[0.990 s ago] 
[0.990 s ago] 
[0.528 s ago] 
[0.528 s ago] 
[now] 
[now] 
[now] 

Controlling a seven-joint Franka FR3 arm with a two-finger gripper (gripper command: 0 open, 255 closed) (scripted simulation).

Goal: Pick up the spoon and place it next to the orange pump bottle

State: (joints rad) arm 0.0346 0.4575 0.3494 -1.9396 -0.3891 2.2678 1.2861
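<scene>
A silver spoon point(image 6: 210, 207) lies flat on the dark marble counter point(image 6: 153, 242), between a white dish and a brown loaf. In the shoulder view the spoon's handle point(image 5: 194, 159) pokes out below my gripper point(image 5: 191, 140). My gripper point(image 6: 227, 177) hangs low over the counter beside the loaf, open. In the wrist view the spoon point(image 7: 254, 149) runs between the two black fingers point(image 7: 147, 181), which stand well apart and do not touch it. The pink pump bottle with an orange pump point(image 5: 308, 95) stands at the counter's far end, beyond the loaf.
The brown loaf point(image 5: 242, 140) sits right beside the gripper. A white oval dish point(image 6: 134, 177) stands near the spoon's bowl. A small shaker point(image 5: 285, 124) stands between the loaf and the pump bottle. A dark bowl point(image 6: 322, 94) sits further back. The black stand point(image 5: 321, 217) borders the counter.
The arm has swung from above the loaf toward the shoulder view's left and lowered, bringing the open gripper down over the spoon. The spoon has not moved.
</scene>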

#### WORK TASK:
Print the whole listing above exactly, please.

#### ANSWER AREA:
[0.990 s ago] 
[0.990 s ago] 
[0.528 s ago] 
[0.528 s ago] 
[now] 
[now] 
[now] 

Controlling a seven-joint Franka FR3 arm with a two-finger gripper (gripper command: 0 open, 255 closed) (scripted simulation).

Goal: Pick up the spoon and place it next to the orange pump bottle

State: (joints rad) arm 0.0346 0.4575 0.3494 -1.9396 -0.3891 2.2678 1.2861
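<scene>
A silver spoon point(image 6: 210, 207) lies flat on the dark marble counter point(image 6: 153, 242), between a white dish and a brown loaf. In the shoulder view the spoon's handle point(image 5: 194, 159) pokes out below my gripper point(image 5: 191, 140). My gripper point(image 6: 227, 177) hangs low over the counter beside the loaf, open. In the wrist view the spoon point(image 7: 254, 149) runs between the two black fingers point(image 7: 147, 181), which stand well apart and do not touch it. The pink pump bottle with an orange pump point(image 5: 308, 95) stands at the counter's far end, beyond the loaf.
The brown loaf point(image 5: 242, 140) sits right beside the gripper. A white oval dish point(image 6: 134, 177) stands near the spoon's bowl. A small shaker point(image 5: 285, 124) stands between the loaf and the pump bottle. A dark bowl point(image 6: 322, 94) sits further back. The black stand point(image 5: 321, 217) borders the counter.
The arm has swung from above the loaf toward the shoulder view's left and lowered, bringing the open gripper down over the spoon. The spoon has not moved.
</scene>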

Nothing further is needed to complete this exercise.